1950 film by Charles Lamont

Ma and Pa Kettle Go to Town is a 1950 American comedy film directed by Charles Lamont. It is the second installment of Universal-International's Ma and Pa Kettle series starring Marjorie Main and Percy Kilbride.

==Plot==
At the conclusion of Ma and Pa Kettle, Pa receives a telegram stating that he has won another jingle-writing contest, this one from the Bubble-Ola Company. The prize is an all-expenses paid trip to New York City. Ma tells Pa that they can't go because they have no one to look out for the kids. Meanwhile, fleeing bank robber Shotgun Munger has a flat tire and crashes into the old Kettle Farm.
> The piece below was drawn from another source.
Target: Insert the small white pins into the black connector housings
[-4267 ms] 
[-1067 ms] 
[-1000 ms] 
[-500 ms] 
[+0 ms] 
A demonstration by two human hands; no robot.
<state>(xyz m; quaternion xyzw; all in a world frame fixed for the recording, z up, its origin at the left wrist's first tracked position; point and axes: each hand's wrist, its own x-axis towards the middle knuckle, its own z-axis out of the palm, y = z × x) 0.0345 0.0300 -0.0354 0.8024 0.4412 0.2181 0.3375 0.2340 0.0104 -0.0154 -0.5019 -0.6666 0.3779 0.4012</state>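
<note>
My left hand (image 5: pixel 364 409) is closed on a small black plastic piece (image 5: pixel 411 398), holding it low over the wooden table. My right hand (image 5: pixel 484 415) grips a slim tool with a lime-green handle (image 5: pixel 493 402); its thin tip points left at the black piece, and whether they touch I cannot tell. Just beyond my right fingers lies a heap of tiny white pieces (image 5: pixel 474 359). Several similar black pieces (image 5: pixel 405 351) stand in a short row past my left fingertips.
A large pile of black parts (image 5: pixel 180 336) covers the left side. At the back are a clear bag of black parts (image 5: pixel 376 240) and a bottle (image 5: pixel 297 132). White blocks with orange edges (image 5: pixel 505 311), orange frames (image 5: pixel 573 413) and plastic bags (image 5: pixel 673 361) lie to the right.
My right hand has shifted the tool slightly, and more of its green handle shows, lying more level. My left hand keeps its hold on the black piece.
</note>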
Pa comes along and after Munger convinces Pa that he is an eccentric poet "Mr. Jones", he agrees to stay and watch over the kids for the Kettles (he is trying to hide from the police) if they will deliver a bag to his "brother" Louie in New York.
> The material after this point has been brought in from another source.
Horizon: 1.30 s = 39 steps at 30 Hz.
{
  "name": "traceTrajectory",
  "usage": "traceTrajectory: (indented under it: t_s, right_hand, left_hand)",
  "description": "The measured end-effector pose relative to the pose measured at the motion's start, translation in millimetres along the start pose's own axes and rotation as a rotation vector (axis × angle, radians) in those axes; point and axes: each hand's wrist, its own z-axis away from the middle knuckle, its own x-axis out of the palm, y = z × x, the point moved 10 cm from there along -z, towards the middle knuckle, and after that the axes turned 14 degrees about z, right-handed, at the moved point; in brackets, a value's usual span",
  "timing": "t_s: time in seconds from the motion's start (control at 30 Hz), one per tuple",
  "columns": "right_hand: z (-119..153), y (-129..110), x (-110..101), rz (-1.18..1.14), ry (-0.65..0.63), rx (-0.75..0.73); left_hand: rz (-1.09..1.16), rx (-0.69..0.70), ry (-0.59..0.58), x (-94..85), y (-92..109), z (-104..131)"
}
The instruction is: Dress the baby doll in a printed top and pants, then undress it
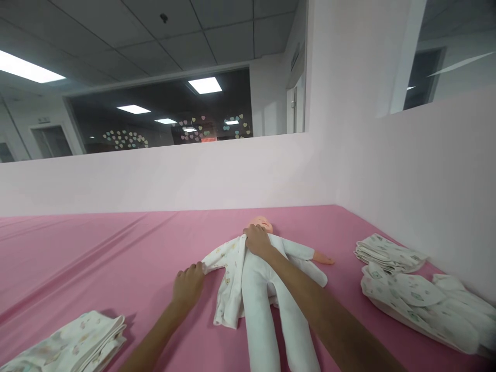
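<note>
A baby doll (pixel 258 299) with a white cloth body lies on its back on the pink sheet (pixel 155 243), head toward the wall, legs toward me. A white baby shirt (pixel 231 266) with a small print covers its arm on the left and hangs open along that side. My left hand (pixel 188 285) is closed around the cuff end of that sleeve; the doll's hand there is hidden. Near the doll's neck, my right hand (pixel 258 240) grips the shirt's upper front edge and partly covers the head. The doll's other arm (pixel 304 250) stretches out to the right, its hand bare.
Folded printed baby clothes (pixel 73 341) lie at the lower left. On the right are a folded stack (pixel 389 253) and a looser printed garment (pixel 422 305), close to the side wall (pixel 437 181). A white wall (pixel 174 178) with a window above borders the far edge.
</note>
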Motion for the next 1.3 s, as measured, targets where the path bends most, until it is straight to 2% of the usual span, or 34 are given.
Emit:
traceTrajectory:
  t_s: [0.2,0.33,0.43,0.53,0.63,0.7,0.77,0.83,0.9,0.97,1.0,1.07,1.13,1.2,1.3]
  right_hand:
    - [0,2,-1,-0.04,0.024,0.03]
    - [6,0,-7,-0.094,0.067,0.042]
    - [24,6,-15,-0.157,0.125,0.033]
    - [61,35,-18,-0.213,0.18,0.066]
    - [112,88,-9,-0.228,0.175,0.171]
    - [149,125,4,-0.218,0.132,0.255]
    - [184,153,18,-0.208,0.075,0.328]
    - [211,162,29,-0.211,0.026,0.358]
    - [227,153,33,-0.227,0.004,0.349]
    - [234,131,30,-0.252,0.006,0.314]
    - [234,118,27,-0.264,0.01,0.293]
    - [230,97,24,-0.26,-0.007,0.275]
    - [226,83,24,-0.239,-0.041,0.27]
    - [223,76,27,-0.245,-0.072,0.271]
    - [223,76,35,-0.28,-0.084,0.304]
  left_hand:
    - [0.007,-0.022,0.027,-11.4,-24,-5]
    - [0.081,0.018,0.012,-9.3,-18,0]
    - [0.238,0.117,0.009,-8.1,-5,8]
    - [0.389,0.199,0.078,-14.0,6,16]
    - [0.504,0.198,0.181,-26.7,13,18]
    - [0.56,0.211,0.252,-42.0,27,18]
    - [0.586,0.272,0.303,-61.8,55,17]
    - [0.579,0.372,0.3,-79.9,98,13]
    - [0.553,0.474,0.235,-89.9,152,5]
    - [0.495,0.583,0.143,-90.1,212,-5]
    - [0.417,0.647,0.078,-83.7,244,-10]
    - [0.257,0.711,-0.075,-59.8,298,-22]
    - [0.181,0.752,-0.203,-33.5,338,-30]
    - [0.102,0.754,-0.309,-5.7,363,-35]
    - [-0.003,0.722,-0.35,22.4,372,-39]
Ma and Pa Kettle go by train to New York City, where their son Tom and daughter-in-law Kim live while Tom is trying to finance his chicken incubator (from the first movie). The bag Pa agreed to bring to New York, containing $100,000 from the bank robbery, was not with their luggage when they checked into the Waldorf Astoria Hotel, having been stolen while they were distracted at the busy station. He buys several new bags to give to Louie, but each time the empty new bag is stolen by one of Louie's confederates, who believe Pa is also a crook trying to keep part of the cash. Finally Pa agrees to meet Louie by the monkey cage at the Central Park Zoo with yet another bag.
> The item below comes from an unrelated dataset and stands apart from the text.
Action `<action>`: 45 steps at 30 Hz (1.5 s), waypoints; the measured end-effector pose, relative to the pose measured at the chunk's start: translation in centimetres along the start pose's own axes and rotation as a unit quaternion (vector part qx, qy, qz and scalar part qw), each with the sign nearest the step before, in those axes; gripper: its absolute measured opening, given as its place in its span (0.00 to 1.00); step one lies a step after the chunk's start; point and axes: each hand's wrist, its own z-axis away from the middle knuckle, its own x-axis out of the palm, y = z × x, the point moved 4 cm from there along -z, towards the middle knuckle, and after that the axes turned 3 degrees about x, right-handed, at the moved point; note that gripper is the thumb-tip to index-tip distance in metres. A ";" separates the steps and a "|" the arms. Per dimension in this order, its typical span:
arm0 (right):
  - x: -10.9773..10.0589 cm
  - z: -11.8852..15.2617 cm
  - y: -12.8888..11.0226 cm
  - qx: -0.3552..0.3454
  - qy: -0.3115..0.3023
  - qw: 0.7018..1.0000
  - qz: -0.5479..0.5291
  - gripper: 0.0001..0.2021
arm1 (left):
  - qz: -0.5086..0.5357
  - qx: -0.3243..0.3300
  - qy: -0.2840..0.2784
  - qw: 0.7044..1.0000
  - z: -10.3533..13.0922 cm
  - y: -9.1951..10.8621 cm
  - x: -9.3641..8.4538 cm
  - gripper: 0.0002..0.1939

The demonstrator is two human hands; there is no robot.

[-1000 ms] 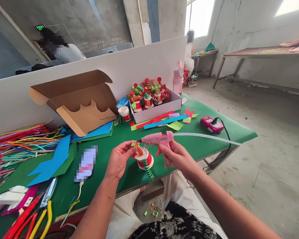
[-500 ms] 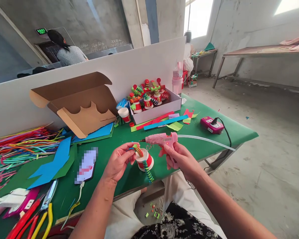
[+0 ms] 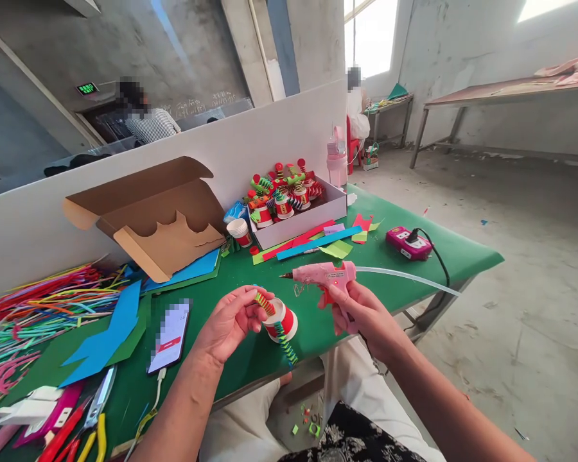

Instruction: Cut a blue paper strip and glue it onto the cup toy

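Observation:
My left hand (image 3: 236, 321) pinches the upper end of a folded red and yellow-green paper spring (image 3: 264, 304) beside a red and white paper cup (image 3: 288, 321). The cup stands upside down near the table's front edge, slightly tilted. A green and blue folded strip (image 3: 285, 346) hangs from its side over the edge. In my right hand (image 3: 354, 308) is a pink glue gun (image 3: 325, 274), its nozzle pointing left above and right of the cup. A clear glue stick (image 3: 404, 278) sticks out of its back, and thin glue threads hang near the nozzle.
Behind stand a white box (image 3: 298, 231) of finished paper-cup figures, stacked cups (image 3: 239, 232) and an open cardboard box (image 3: 168, 199). A power strip (image 3: 409, 244) lies right. Pipe cleaners (image 3: 52, 301), a phone (image 3: 170, 337), scissors (image 3: 99, 398) and pliers (image 3: 67, 430) are left.
The glue gun in my right hand has moved right, away from the cup and my left hand. My left hand has turned slightly, still pinching the paper spring. The view has shifted a little.

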 end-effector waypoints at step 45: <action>-0.3 0.3 0.3 0.012 -0.016 1.000 0.011 0.24 | -0.078 0.052 0.097 0.991 0.5 -0.1 0.8 0.17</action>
Pa is mistaken by the police for a maniac poisoning monkeys at the zoo and arrested. Tom convinces the police of Pa's innocence and helps them unravel the mystery of the bags and the identity of "Mr. Jones". The missing bag is found in the luggage of a rich investor who invites the Kettles to his home for a party, where the police are able to round up the entire gang with the bag of money as evidence. The investor makes a deal with Tom to finance his invention. The Kettles return home to discover that the harried "Jones" has been overwhelmed by the 14 wild Kettle children and hogtied in a game of "cops and robbers", then turned over to police rushing to the house to "protect" them.

==Cast==
- Marjorie Main as Ma Kettle
- Percy Kilbride as Pa Kettle
- Richard Long as Tom Kettle
- Meg Randall as Kim Parker Kettle
- Charles McGraw as Shotgun Mike Munger
- Jim Backus as Joseph 'Little Joe' Rogers
- Elliott Lewis as Detective Sam Boxer
- Bert Freed as Dutch, Third New York Henchman
- Hal March as Det. Mike Eskow

==Production==
The film was originally called Ma and Pa Kettle Go to New York. Filming started 8 August 1949 in New York.